Pete’s fans might find it groovy; anyone else has plenty of other “12 Days of Christmas” variants to choose among

Pete, the cat who couldn’t care less, celebrates Christmas with his inimitable lassitude.

If it weren’t part of the title and repeated on every other page, readers unfamiliar with Pete’s shtick might have a hard time arriving at “groovy” to describe his Christmas celebration, as the expressionless cat displays not a hint of groove in Dean’s now-trademark illustrations.
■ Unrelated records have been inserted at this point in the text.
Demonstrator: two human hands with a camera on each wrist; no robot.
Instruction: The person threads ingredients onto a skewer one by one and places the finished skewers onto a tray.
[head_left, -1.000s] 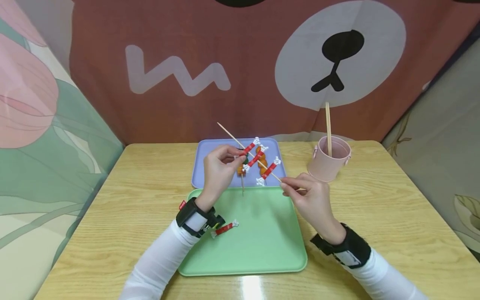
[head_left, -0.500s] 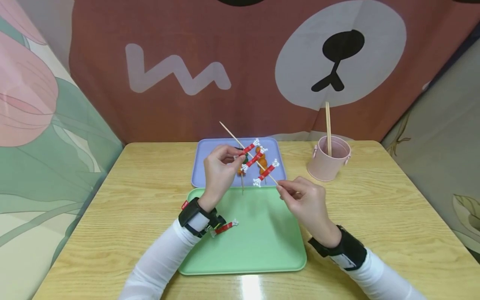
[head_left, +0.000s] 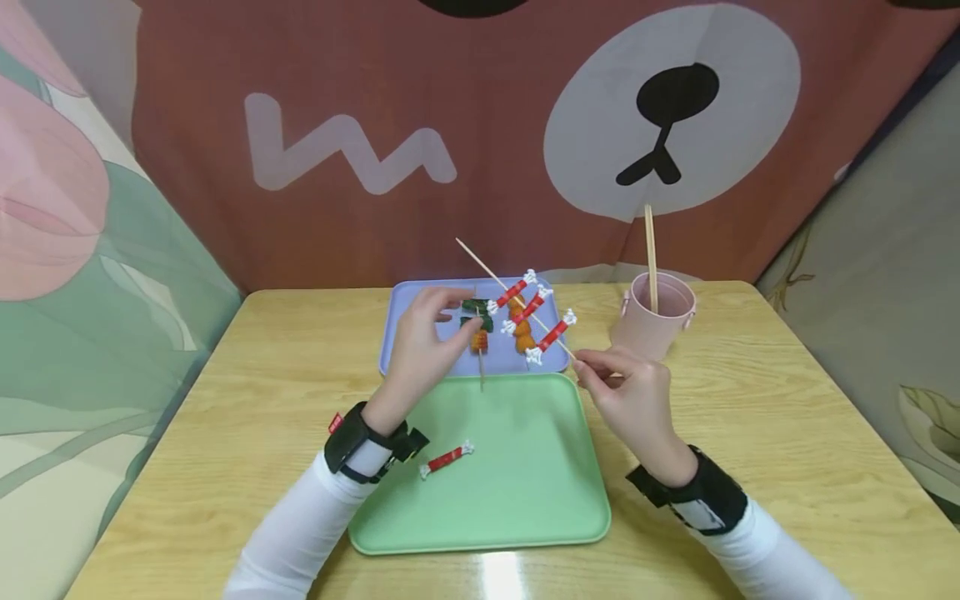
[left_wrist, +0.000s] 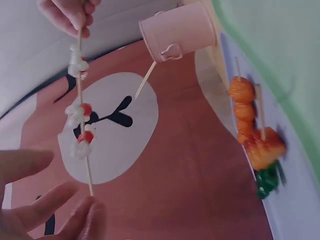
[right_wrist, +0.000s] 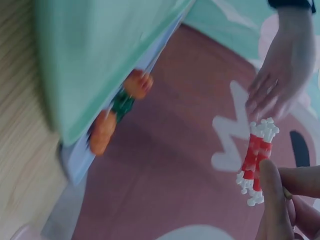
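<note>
My right hand (head_left: 630, 396) pinches the lower end of a thin wooden skewer (head_left: 480, 261), held tilted in the air. Threaded crosswise on it are three red sticks with knobby white ends: an upper stick (head_left: 512, 293), a middle stick (head_left: 528, 310) and a lower stick (head_left: 552, 336). To the left of these, my left hand (head_left: 420, 342) has its thumb and fingers spread, holding nothing. In the left wrist view its fingertips (left_wrist: 92, 212) appear close to the skewer's tip. A similar loose stick (head_left: 446, 461) lies on the green tray (head_left: 525, 475).
Behind the green tray, a blue-violet tray (head_left: 405, 292) bears a skewer of orange balls (head_left: 521, 325) and a skewer with green and orange pieces (head_left: 478, 337). A pink bucket (head_left: 648, 329) holding wooden skewers (head_left: 651, 250) stands at the back right of the wooden table (head_left: 300, 367).
My left hand has let go of the upper red stick, spread its fingers and drawn a little left. My right hand has shifted slightly right with the skewer.
</note>
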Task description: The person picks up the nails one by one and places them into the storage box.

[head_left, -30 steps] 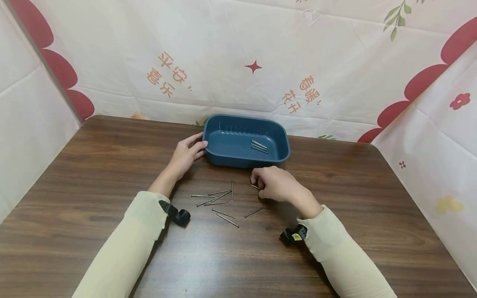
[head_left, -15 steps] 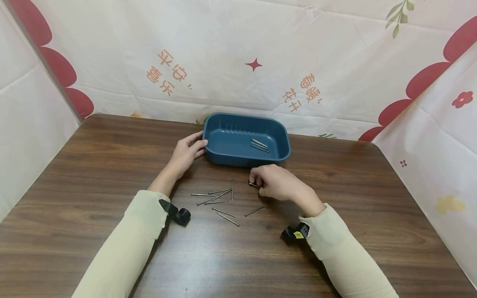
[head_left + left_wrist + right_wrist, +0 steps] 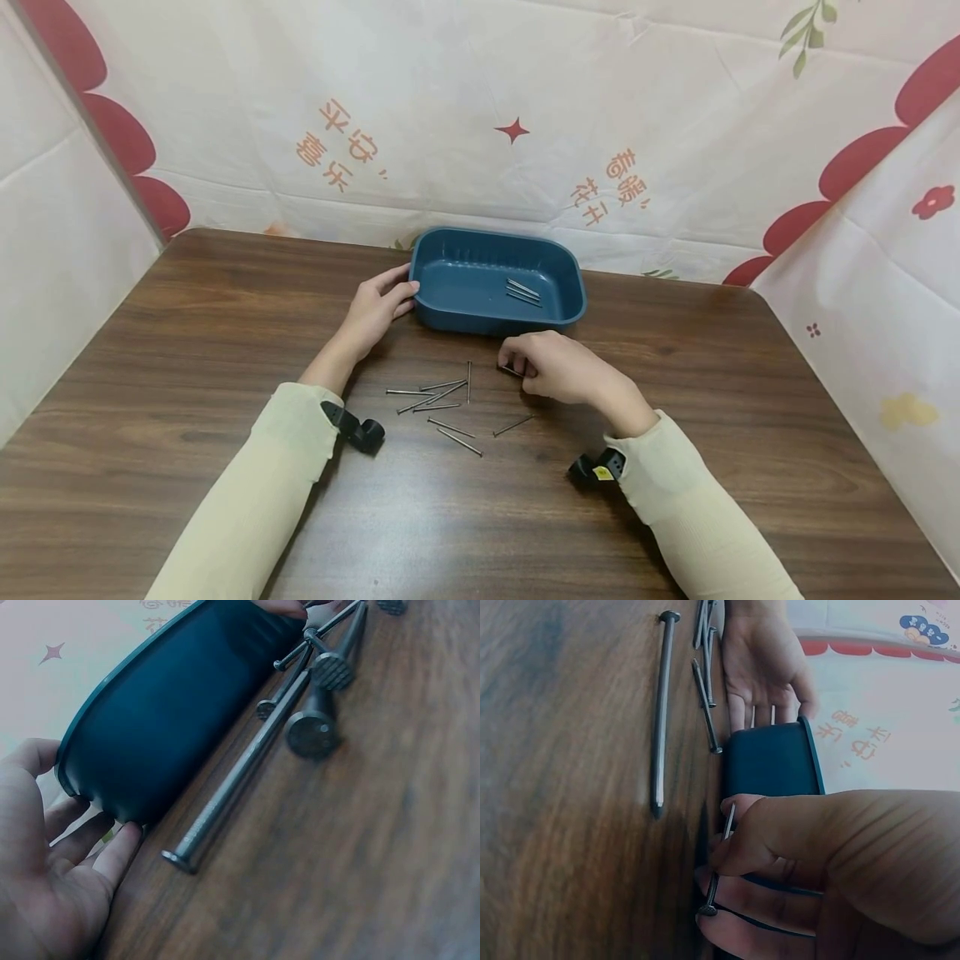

Nor does Pete have a great sense of scansion: “On the first day of Christmas, / Pete gave to me… / A road trip to the sea. / GROOVY!” The cat is shown at the wheel of a yellow microbus strung with garland and lights and with a star-topped tree tied to its roof. On the second day of Christmas Pete gives “me” (here depicted as a gray squirrel who gets on the bus) “2 fuzzy gloves, and a road trip to the sea. / GROOVY!” On the third day, he gives “me” (now a white cat who joins Pete and the squirrel) “3 yummy cupcakes,” etc. The “me” mentioned in the lyrics changes from day to day and gift to gift, with “4 far-out surfboards” (a frog), “5 onion rings” (crocodile), and “6 skateboards rolling” (a yellow bird that shares its skateboards with the white cat, the squirrel, the frog, and the crocodile while Pete drives on). Gifts and animals pile on until the microbus finally arrives at the seaside and readers are told yet again that it’s all “GROOVY!”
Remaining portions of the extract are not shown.